From this time forward, considerably less difficulty was experienced in working the coal-trains upon the Wylam tram-road. At length the rack-rail was dispensed with. The road was laid with heavier rails; the working of the old engine was improved; and a new engine was shortly after built and placed upon the road, still on eight wheels, driven by seven rack-wheels working inside them—with a wrought-iron boiler through which the flue was returned so as largely to increase the heating surface, and thus give increased power to the engine.[36] Below is a representation of this improved Wylam engine.

WYLAM ENGINE.

As may readily be imagined, the jets of steam from the piston, blowing off into the air at high pressure while the engine was in motion, caused considerable annoyance to horses passing along the Wylam road, at that time a public highway. The nuisance was felt to be almost intolerable, and a neighboring gentleman threatened to have it put down. To diminish the noise as much as possible, Mr. Blackett gave orders that so soon as any horse, or vehicle drawn by horses, came in sight, the locomotive was to be stopped, and the frightful blast of the engine thus suspended until the passing animals had got out of sight. Much interruption was thus caused to the working of the railway, and it excited considerable dissatisfaction among the workmen. The following plan was adopted to abate the nuisance: a reservoir was provided immediately behind the chimney (as shown in the opposite cut) into which the waste steam was thrown after it had performed its office in the cylinder, and from this reservoir the steam gradually escaped into the atmosphere without noise. This arrangement was devised with the express object of preventing a blast in the chimney, the value of which, as we shall subsequently find, was not detected until George Stephenson, adopting it with a preconceived design and purpose, demonstrated its importance and value—as being, in fact, the very life-breath of the locomotive engine.

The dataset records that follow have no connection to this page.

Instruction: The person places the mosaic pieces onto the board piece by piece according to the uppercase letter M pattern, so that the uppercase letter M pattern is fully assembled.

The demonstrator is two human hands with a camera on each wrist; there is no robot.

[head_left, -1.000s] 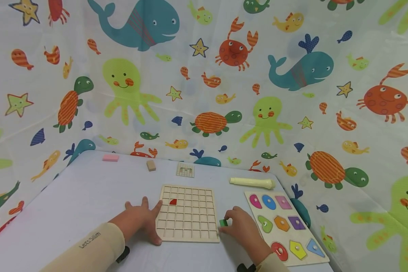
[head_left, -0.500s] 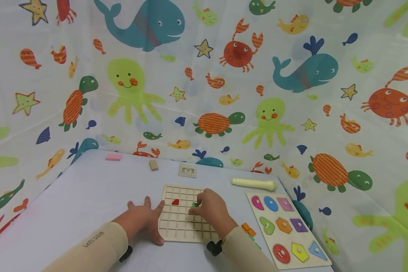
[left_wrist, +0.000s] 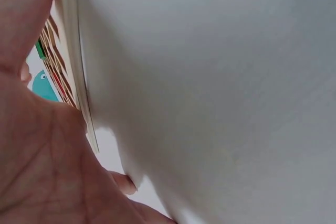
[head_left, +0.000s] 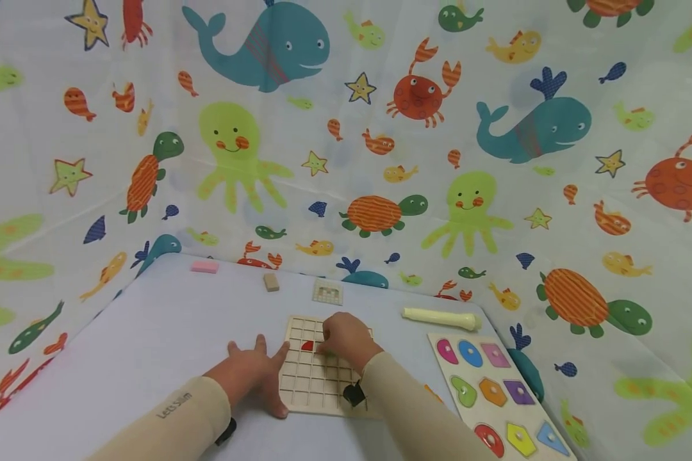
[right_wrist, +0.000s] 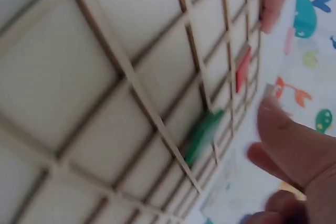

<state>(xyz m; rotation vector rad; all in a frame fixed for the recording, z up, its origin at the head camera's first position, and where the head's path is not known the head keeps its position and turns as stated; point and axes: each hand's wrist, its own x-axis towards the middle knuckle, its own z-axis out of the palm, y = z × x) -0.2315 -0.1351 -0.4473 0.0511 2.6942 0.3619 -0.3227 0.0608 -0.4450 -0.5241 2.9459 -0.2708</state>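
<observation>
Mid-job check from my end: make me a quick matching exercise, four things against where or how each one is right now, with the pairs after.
Things:
1. Left hand
2. Red piece
3. Right hand
4. Cream stick

Places and states:
A. Over the grid board, close to the green piece
B. Lying just beyond the board of coloured shapes
C. Fingers spread, at the grid board's left edge
D. Lying within the grid of cells

Pairs: 1-C, 2-D, 3-A, 4-B
</observation>
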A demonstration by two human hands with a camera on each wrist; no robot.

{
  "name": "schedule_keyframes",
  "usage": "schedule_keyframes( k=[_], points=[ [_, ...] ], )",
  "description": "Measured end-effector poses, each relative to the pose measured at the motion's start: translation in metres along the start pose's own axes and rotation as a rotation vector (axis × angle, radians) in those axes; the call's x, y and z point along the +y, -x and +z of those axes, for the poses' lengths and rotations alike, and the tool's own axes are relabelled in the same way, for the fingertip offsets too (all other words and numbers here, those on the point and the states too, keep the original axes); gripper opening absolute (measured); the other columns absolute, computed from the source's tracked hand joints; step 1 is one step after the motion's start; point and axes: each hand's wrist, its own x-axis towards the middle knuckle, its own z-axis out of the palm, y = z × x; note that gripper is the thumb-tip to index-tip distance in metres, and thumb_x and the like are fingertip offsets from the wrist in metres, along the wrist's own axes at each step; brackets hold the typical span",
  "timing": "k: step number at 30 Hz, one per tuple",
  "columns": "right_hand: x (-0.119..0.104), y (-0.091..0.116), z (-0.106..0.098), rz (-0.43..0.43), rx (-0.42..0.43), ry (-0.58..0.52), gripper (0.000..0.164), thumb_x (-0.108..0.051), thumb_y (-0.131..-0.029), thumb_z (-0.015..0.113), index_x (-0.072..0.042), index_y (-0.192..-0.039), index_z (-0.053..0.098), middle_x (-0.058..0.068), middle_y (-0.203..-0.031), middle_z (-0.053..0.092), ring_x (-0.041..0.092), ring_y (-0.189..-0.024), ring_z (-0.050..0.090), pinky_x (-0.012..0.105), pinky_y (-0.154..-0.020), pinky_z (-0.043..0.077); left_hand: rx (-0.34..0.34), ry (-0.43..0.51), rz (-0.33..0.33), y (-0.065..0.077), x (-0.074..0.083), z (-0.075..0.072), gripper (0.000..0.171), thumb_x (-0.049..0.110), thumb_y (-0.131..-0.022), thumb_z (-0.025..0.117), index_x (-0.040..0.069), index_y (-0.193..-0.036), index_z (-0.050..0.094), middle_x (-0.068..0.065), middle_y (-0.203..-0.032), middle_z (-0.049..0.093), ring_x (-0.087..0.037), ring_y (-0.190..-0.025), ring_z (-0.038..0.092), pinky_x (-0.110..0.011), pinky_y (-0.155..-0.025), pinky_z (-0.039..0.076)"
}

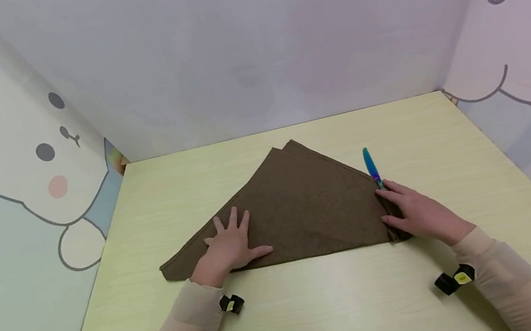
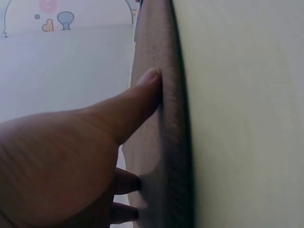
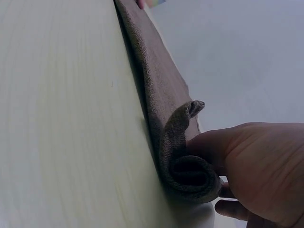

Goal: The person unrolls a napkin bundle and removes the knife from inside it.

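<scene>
A brown cloth [image 1: 315,210], folded to a wide triangle, lies with its long straight edge toward the person. The left hand [image 1: 232,247] rests flat on its left part, fingers spread, thumb along the near edge. At the right end the cloth is turned into a small roll [image 3: 192,178], with a loose flap standing beside it. The right hand [image 1: 418,210] grips this roll, its thumb on the inner side and fingers round the outer side. A knife [image 1: 370,164] with a shiny blue-purple blade sticks out past the far end of the roll; its lower part is hidden.
The pale wooden table [image 1: 321,308] ends at a plain light wall [image 1: 246,51] at the back. Side panels with cartoon figures [image 1: 53,154] flank it. Each wrist carries a small black camera [image 1: 453,279] on a strap.
</scene>
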Motion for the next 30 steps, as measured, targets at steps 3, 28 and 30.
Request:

While Mr. Blackett was thus experimenting and building locomotives at Wylam, George Stephenson was anxiously studying the same subject at Killingworth. He was no sooner appointed engine-wright of the collieries than his attention was directed to the means of more economically hauling the coal from the pits to the river side. We have seen that one of the first important improvements which he made, after being placed in charge of the colliery machinery, was to apply the surplus power of a pumping steam-engine fixed underground, for the purpose of drawing the coals out of the deeper workings of the Killingworth mines, by which he succeeded in effecting a large reduction in the expenditure on manual and horse labor.

The coals, when brought above ground, had next to be laboriously dragged by means of horses to the shipping staiths on the Tyne, several miles distant. The adoption of a tram-road, it is true, had tended to facilitate their transit; nevertheless, the haulage was both tedious and expensive. With the view of economizing labor, Stephenson laid down inclined planes where the nature of the ground would admit of this expedient being adopted. Thus a train of full wagons let down the incline by means of a rope running over wheels laid along the tram-road, the other end of which was attached to a train of empty wagons placed at the bottom of the parallel road on the same incline, dragged them up by the simple power of gravity. But this applied only to a comparatively small part of the road. An economical method of working the coal-trains, instead of by means of horses—the keep of which was at that time very costly, in consequence of the high price of corn—was still a great desideratum, and the best practical minds in the collieries were actively engaged in trying to solve the problem.

In the first place, Stephenson resolved to make himself thoroughly acquainted with what had already been done. Mr. Blackett's engines were working daily at Wylam, past the cottage where he had been born, and thither he frequently went[37] to inspect the improvements made by Mr. Blackett from time to time both in the locomotive and in the plate-way along which it worked. Jonathan Foster informed us that, after one of these visits, Stephenson declared to him his conviction that a much more effective engine might be made, that should work more steadily and draw the load more effectively.